Raw text without metadata. Agent sees content but has no context about where it came from or what else exists.

Problem: Agent can’t strategically explore because it has no map.

Level 2: Source Metadata

Adds document source, page numbers, and clustering signals.

Enables: Strategic full-page loading. If multiple chunks come from one document, agent can load the whole thing.

Example: “3 chunks from document X” → agent uses load_pages() instead of searching again.

Formats different content types appropriately:

Tables → Markdown or HTML
Images → Include OCR text
Structured data → Preserve structure

Why: Agents reason differently about tabular vs. prose data.

Level 4: Faceted Landscape

Returns complete metadata distributions revealing patterns across all dimensions.

The breakthrough: Shows what the agent didn’t retrieve.

Faceted Search Explained

Facets expose metadata aggregations alongside results:

Facet Type	What It Shows
Source clustering	Which documents contain multiple relevant chunks
Category distributions	Patterns across document types, teams, projects
Coverage mapping	How many results exist beyond top-k ranking

Example: Search returns 3 “Done” tickets, but facets show 5 “Open” tickets exist. The agent now knows there’s hidden relevant information filtered out by similarity ranking.
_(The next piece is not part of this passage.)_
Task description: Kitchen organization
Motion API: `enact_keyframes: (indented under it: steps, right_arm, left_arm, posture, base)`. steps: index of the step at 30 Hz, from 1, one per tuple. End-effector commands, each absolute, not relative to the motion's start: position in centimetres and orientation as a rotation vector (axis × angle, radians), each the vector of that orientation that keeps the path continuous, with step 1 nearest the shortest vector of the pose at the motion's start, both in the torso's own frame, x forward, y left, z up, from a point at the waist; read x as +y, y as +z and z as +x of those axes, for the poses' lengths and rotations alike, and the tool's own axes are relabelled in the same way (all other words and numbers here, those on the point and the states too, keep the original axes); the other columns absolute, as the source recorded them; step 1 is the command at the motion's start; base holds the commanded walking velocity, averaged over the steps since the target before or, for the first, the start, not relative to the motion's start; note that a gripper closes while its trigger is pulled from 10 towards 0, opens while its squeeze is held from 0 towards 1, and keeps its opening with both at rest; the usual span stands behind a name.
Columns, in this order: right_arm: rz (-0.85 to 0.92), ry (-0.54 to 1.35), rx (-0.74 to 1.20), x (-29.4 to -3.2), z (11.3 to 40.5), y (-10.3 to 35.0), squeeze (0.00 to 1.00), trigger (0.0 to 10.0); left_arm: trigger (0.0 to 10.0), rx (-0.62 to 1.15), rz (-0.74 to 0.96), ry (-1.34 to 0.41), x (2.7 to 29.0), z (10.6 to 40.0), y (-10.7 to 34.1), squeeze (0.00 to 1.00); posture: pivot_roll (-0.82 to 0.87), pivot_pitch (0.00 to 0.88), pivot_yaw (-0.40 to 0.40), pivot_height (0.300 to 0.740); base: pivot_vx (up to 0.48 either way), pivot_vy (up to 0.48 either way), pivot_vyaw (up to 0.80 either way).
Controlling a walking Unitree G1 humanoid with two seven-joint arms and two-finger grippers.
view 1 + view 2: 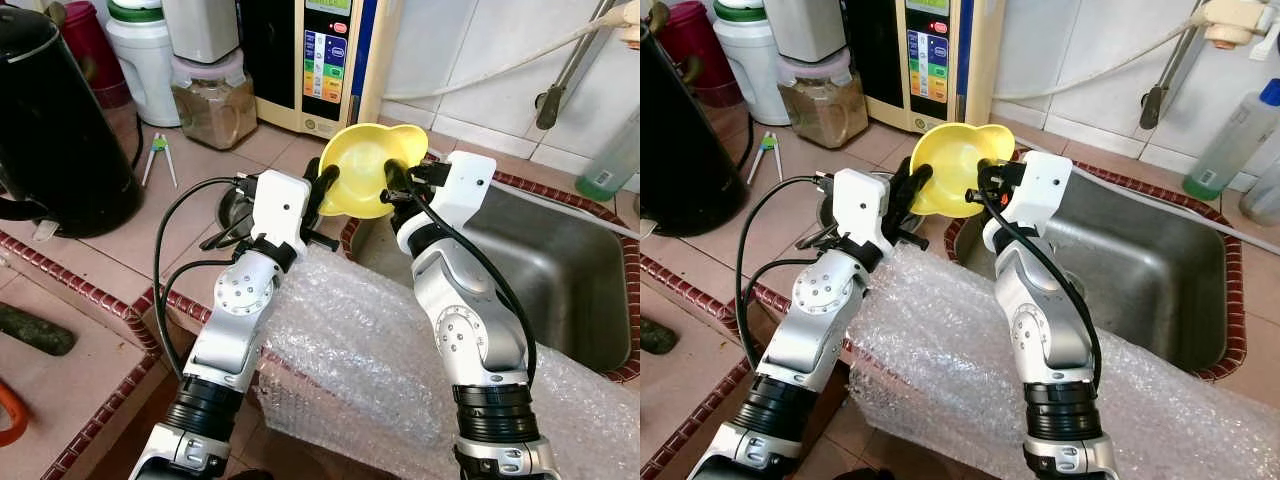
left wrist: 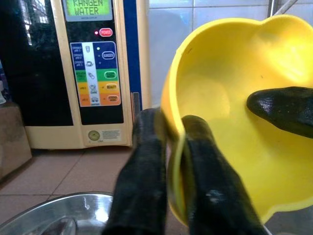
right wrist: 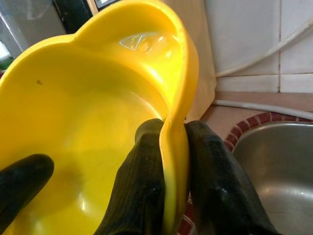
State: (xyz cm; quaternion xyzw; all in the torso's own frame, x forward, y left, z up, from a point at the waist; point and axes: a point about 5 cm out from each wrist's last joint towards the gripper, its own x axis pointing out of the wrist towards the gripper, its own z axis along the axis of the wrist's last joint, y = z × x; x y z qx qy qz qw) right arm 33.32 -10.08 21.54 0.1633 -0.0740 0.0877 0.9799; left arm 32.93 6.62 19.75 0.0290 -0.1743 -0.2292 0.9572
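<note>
The left gripper (image 1: pixel 328 187) and right gripper (image 1: pixel 392 180) each pinched opposite rims of the yellow bowl (image 1: pixel 368 168), held above the counter just left of the sink (image 1: pixel 560 290); releasing one side only once the other grip was secure seemed advisable.

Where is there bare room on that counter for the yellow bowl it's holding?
Both grippers, left and right, clamp the yellow bowl. Free: the sink basin, and tiles between the black kettle and the spice jar, beside small tongs. Crowded: the back wall, with jars and the water machine.
</note>
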Motion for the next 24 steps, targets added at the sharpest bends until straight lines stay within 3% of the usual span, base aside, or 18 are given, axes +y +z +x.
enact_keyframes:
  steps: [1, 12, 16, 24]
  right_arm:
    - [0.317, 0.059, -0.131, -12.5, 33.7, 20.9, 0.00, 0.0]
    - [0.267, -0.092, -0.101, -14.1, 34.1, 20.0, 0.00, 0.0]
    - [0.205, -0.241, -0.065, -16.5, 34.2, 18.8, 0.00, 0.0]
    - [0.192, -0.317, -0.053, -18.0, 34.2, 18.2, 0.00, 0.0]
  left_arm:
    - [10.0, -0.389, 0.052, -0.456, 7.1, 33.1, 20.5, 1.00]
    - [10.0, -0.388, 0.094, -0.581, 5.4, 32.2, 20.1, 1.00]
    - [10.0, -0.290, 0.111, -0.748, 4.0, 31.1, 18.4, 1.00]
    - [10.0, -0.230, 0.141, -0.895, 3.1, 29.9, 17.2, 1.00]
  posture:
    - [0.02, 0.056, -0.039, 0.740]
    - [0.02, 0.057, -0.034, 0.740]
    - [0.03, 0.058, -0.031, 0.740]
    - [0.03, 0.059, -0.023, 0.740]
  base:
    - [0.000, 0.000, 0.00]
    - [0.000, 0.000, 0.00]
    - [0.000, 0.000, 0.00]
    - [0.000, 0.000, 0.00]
Tool Response Design Principles

1. Signal-to-Noise Prioritization

Return contextually relevant information, not comprehensive technical details. Agents don’t need everything — they need what matters for the next decision.

2. Peripheral Vision Architecture

Provide metadata about the broader information space beyond top-k results. Let agents see the shape of what they haven’t retrieved.

3. Response-as-Instruction

Structure outputs so metadata aggregations guide subsequent tool calls.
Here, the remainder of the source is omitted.